WORK INSTRUCTION ▸ Without the pictures, copy all of the data exactly.

*** Opening EXERCISE DATA ***

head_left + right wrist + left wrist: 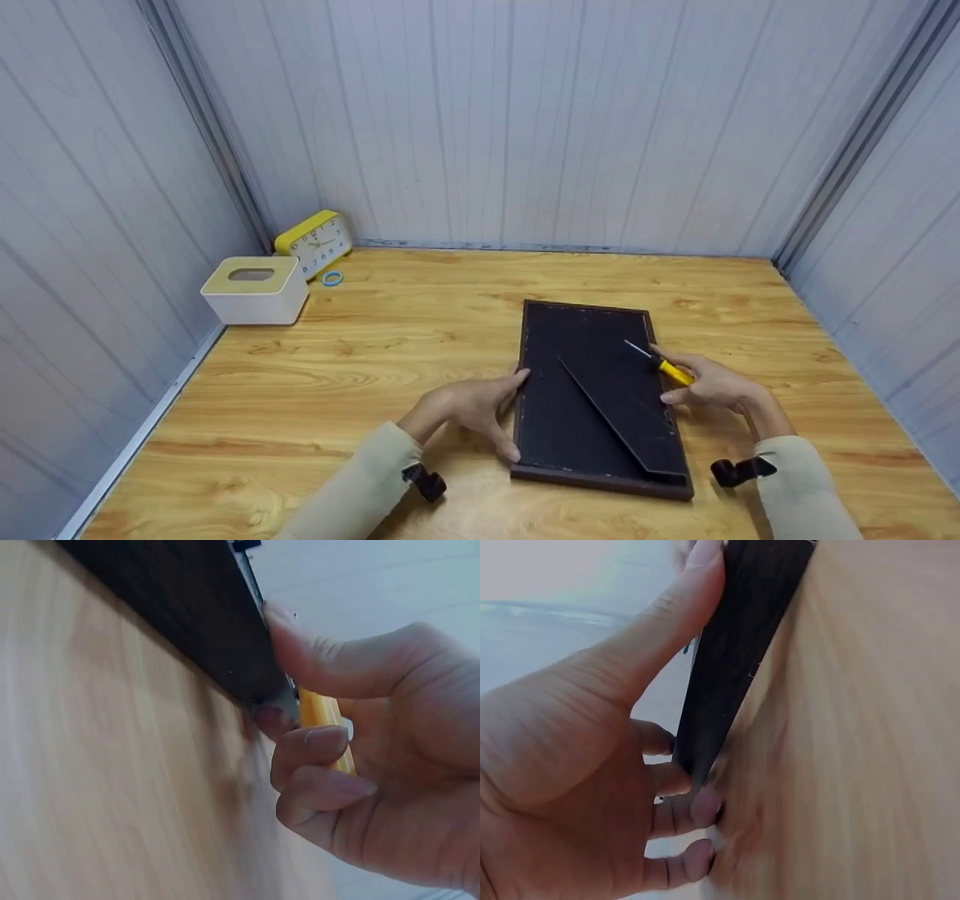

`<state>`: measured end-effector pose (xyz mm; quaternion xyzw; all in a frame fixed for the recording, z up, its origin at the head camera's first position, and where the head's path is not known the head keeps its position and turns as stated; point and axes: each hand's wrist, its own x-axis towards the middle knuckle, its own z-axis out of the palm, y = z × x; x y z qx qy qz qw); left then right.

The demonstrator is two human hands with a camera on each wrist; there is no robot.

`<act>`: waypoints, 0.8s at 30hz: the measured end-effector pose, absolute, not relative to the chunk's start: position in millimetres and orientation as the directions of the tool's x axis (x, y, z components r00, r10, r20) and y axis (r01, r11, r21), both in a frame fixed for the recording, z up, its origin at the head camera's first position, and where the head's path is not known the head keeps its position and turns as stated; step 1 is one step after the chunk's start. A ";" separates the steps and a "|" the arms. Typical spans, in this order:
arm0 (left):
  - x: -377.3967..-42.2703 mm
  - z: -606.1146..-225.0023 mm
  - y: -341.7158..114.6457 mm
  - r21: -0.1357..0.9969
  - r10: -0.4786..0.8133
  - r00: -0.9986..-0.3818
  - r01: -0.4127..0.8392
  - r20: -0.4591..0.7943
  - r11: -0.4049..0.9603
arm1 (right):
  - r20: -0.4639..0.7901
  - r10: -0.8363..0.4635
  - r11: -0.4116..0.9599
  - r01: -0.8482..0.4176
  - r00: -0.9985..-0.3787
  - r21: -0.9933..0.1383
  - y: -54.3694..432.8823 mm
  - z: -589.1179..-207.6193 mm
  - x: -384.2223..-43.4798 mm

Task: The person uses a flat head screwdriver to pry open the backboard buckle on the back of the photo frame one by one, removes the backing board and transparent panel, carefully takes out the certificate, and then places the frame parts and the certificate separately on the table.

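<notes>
A dark picture frame lies face down on the table, its black back upward and a slanting stand leg on that back. My left hand holds the frame's left side, thumb by the near corner and fingertips along the edge and low against the side in the left wrist view. My right hand is at the frame's right side, thumb and index finger touching its edge. Curled fingers of that hand also grip a yellow-handled screwdriver, whose metal shaft points over the frame's back.
On the wooden table, a white tissue box with a light wooden lid stands at the far left. Behind it leans a yellow alarm clock, with a small blue ring beside it. Pale panel walls enclose the table.
</notes>
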<state>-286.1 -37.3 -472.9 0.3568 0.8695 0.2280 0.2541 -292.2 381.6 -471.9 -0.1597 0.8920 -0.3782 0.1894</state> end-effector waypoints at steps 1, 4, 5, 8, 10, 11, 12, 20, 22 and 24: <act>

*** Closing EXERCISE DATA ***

EXPECTED ANSWER ▸
head_left + right wrist + left wrist: 

`<state>`: measured end-effector pose (xyz mm; quaternion xyzw; all in a frame fixed for the recording, z up, its origin at the head camera's first position, and where the head's path is not known the head keeps its position and turns as stated; point and axes: each hand's wrist, its own x-axis towards the middle knuckle, its own z-axis out of the palm, y = z × x; x y z qx qy qz qw); left then right.

The demonstrator is two human hands with a camera on each wrist; there is no robot.

`<act>`: waypoints, 0.8s at 30hz: the measured end-effector pose, absolute, not relative to the chunk's start: position in millimetres and orientation as the directions of the tool's x axis (x, y, z components r00, r10, r20) and y axis (r01, r11, r21), both in a frame fixed for the recording, z up, its origin at the head camera's first position, and where the head's path is not known the head keeps its position and turns as stated; step 1 is one step after the chunk's start. A ";" separates the steps and a "|" the arms. Typical spans, in this order:
arm0 (left):
  - x: -377.3967..-42.2703 mm
  - z: -606.1146..-225.0023 mm
  - y: -341.7158..114.6457 mm
  - r21: -0.1357..0.9969
  - r10: -0.4786..0.8133
  - r00: -0.9986..-0.3818
  - r01: -0.4127..0.8392
  - r20: -0.4591..0.7943
  - r11: -0.4049..0.9603
arm1 (right):
  - r20: -0.4639..0.7901
  - r10: -0.8363..0.4635
  - r11: -0.4116..0.9599
  - r01: -0.8482..0.4176
  - r00: -0.9985..-0.3787
  - r21: -0.9933..0.1383
  - y: -54.3694..432.8823 mm
  - z: -589.1179..-207.6193 mm
  - x: -384.2223..-43.4798 mm

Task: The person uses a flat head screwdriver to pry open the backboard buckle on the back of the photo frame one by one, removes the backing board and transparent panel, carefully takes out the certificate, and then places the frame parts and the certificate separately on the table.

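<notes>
A dark picture frame lies face down on the table, its black back upward and a slanting stand leg on that back. My left hand holds the frame's left side, thumb by the near corner and fingertips along the edge and low against the side in the left wrist view. My right hand is at the frame's right side, thumb and index finger touching its edge. Curled fingers of that hand also grip a yellow-handled screwdriver, whose metal shaft points over the frame's back.
On the wooden table, a white tissue box with a light wooden lid stands at the far left. Behind it leans a yellow alarm clock, with a small blue ring beside it. Pale panel walls enclose the table.
</notes>
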<state>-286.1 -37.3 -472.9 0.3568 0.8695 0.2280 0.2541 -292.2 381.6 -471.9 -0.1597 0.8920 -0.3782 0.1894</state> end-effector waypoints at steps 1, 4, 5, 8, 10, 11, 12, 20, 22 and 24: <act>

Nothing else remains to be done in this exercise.